# [WHAT TO DO]
Restate word for word the entries below, starting with the line with "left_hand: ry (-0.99" and continuing through the line with "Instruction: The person". Include both of those lines and no others.

# [ENTRIES SUPPLIED]
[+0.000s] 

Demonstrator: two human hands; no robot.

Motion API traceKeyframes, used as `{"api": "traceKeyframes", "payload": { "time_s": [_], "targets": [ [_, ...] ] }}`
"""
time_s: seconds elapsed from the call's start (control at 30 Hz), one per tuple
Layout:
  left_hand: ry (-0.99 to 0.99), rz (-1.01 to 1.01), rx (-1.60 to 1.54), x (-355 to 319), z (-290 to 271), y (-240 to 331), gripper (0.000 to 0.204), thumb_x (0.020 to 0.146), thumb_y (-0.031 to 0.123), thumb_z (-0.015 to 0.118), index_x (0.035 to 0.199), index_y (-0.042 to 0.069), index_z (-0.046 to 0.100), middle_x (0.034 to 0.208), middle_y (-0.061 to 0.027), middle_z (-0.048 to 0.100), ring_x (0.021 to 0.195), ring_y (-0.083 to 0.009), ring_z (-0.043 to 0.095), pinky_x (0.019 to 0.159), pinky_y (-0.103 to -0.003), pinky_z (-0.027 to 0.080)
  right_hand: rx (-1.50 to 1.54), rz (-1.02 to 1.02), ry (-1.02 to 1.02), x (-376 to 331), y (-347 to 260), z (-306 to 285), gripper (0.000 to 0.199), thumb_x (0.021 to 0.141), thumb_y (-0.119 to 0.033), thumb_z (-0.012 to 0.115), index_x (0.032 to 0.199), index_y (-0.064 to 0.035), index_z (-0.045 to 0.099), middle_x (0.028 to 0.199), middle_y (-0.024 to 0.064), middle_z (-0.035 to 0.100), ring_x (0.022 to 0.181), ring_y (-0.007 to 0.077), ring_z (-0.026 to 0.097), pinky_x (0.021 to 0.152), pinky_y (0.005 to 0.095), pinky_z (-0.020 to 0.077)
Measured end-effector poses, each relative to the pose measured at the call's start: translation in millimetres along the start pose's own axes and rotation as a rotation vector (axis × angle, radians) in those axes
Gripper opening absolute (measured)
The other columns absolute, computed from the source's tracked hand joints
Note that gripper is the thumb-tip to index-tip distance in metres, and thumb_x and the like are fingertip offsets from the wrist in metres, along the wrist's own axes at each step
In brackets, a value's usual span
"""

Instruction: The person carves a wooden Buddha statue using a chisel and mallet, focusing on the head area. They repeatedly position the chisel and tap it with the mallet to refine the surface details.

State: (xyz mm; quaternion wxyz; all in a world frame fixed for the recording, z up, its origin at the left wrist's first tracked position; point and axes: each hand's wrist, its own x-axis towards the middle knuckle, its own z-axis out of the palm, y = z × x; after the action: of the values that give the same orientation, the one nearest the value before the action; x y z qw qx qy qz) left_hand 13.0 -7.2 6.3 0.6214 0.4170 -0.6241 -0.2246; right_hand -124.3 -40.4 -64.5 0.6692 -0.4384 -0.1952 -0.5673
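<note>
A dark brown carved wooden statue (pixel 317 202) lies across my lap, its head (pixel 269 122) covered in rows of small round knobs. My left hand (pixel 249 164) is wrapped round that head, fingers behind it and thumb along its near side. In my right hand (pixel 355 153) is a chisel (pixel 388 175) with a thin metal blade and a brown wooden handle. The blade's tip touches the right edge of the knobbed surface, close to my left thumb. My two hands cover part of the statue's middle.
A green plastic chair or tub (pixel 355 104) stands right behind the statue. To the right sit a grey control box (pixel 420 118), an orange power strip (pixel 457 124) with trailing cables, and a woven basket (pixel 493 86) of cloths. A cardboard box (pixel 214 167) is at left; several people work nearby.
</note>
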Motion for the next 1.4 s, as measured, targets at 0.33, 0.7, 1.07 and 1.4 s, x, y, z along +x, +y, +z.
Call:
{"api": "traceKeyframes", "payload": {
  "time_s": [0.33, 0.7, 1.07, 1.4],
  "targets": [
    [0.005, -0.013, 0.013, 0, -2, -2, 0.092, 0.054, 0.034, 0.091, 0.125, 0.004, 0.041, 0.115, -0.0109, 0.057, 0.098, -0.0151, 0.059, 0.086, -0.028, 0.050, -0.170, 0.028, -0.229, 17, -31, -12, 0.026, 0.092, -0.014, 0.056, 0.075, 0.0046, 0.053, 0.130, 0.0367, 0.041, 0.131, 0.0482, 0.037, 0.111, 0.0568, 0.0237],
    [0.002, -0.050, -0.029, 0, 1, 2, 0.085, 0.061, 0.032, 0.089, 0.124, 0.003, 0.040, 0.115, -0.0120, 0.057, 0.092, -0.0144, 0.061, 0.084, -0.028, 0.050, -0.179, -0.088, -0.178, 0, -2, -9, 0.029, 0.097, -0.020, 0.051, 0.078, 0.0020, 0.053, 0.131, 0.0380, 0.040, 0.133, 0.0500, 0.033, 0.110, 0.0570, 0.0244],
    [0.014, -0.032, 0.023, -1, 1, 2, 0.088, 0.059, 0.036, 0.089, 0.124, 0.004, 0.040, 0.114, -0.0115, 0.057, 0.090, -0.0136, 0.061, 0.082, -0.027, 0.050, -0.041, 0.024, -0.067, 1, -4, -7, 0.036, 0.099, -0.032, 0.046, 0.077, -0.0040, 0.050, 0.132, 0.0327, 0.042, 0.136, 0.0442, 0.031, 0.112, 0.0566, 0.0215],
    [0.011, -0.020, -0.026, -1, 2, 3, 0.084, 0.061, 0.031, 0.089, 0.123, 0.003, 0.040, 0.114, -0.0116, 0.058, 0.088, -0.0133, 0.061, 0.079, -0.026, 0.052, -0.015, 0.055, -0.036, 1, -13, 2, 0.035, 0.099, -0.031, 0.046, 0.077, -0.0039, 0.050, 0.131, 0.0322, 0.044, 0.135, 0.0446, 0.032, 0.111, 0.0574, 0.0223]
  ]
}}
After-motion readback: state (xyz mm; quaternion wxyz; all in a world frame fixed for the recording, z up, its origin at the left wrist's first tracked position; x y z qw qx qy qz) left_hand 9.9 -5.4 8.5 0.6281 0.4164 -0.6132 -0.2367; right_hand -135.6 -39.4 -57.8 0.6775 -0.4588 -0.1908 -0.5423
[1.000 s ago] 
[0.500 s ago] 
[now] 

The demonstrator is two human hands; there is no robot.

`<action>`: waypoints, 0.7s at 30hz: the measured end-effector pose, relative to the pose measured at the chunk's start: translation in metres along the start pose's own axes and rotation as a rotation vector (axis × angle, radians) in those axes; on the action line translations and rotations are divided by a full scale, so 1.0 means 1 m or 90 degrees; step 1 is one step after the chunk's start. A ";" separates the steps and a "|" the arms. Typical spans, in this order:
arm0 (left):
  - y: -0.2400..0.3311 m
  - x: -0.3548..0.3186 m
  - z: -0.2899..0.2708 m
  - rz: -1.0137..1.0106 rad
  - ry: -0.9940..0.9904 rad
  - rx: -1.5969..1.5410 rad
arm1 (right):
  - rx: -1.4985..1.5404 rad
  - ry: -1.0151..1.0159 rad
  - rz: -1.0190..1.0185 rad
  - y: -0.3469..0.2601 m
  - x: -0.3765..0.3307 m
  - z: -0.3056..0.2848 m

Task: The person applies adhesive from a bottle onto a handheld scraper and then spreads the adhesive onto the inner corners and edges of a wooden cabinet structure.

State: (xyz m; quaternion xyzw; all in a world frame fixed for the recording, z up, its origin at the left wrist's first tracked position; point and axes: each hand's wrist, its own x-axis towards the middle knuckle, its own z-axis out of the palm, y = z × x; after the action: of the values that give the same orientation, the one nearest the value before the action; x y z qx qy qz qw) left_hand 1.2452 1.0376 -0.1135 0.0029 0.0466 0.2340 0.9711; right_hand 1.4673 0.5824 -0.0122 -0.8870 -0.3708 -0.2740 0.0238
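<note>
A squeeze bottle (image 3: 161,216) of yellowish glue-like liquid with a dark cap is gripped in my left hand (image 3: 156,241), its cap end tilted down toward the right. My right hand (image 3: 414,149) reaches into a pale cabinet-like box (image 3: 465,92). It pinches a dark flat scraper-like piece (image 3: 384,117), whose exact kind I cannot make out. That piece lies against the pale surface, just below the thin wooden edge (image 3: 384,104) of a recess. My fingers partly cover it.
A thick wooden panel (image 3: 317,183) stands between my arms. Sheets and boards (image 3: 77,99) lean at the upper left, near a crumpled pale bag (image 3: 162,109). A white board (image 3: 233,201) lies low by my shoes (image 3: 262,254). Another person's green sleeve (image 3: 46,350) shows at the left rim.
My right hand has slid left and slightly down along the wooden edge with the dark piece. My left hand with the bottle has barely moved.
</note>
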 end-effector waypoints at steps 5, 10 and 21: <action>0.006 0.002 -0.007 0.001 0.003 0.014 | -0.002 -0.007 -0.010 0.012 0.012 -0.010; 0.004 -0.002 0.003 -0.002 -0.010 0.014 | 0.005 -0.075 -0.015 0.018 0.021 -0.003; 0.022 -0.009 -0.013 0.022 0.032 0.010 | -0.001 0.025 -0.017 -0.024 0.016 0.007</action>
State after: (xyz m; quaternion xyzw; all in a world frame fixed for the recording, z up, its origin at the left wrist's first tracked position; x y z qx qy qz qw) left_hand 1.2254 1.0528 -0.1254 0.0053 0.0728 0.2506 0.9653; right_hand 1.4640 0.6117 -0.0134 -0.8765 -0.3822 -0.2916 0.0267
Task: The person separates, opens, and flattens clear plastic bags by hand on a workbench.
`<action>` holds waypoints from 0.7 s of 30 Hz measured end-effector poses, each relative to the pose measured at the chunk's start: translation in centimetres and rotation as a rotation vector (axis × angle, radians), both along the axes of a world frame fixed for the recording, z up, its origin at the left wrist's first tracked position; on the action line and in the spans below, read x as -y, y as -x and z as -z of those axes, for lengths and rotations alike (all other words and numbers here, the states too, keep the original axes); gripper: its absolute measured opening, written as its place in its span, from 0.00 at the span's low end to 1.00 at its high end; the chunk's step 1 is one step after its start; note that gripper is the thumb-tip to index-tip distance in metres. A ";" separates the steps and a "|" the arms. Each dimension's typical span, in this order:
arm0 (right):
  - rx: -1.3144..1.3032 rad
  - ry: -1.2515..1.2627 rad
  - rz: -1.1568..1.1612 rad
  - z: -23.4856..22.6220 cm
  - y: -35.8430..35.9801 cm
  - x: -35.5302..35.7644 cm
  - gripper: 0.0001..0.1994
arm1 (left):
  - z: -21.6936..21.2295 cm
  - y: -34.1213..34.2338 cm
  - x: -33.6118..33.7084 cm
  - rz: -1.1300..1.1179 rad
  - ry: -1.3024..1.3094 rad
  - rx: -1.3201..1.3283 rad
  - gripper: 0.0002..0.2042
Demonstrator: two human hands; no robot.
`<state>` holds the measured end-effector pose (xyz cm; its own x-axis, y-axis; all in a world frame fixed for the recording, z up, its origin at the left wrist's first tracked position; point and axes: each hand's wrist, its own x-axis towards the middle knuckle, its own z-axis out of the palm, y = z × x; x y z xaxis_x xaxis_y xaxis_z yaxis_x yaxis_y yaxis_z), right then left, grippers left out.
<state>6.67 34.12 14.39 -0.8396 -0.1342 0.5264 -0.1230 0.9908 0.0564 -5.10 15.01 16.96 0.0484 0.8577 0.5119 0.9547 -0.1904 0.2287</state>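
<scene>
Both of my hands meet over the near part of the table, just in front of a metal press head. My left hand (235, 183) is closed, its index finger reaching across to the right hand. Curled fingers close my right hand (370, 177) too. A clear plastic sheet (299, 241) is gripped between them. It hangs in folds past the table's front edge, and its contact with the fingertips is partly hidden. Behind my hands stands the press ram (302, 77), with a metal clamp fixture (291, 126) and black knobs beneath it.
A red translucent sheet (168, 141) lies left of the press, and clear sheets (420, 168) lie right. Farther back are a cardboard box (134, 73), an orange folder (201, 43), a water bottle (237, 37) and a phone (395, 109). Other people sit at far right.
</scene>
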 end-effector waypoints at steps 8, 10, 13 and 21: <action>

# [ANSWER TO THE EXERCISE]
  left_hand: ry (-0.99 to 0.99), rz (-1.01 to 1.01), rx (-1.60 to 1.54), x (-355 to 319), z (-290 to 271), y (-240 to 331), gripper (0.000 to 0.204), thumb_x (0.020 to 0.146), thumb_y (-0.031 to 0.123), thumb_z (-0.015 to 0.118), index_x (0.035 to 0.199), index_y (-0.042 to 0.069), index_z (-0.046 to 0.100), middle_x (0.034 to 0.208), middle_y (-0.061 to 0.027), middle_z (-0.048 to 0.100), ring_x (0.021 to 0.195), ring_y (-0.083 to 0.009), ring_z (-0.043 to 0.095), pinky_x (0.019 to 0.159), pinky_y (-0.103 to -0.003), pinky_z (-0.027 to 0.080)
  right_hand: rx (-1.50 to 1.54), rz (-1.02 to 1.02), ry (-1.02 to 1.02), x (-376 to 331), y (-347 to 260), z (-306 to 285), gripper (0.000 to 0.199), thumb_x (0.021 to 0.141), thumb_y (-0.119 to 0.033), thumb_z (-0.012 to 0.115), index_x (0.032 to 0.199), index_y (-0.064 to 0.035), index_z (-0.045 to 0.099), middle_x (0.028 to 0.199), middle_y (-0.024 to 0.064), middle_z (-0.035 to 0.100), ring_x (0.022 to 0.181), ring_y (-0.007 to 0.077), ring_z (-0.026 to 0.097), pinky_x (0.021 to 0.152), pinky_y (0.005 to 0.095), pinky_z (-0.020 to 0.077)
Measured end-effector poses, each relative to the pose measured at the call's start: translation in millimetres along the start pose's own axes and rotation as a rotation vector (axis × angle, radians) in those axes
Gripper opening absolute (measured)
The other columns absolute, computed from the source's tracked hand joints
Note that gripper is the thumb-tip to index-tip distance in metres, and thumb_x and the like are fingertip offsets from the wrist in metres, along the wrist's own axes at each step
In brackets, a value's usual span
"""

Instruction: The person carves a wooden Buddha statue using a chisel and mallet, focusing on the head area. They repeatedly position the chisel and tap it with the mallet to refine the surface details.

The output given here is complete.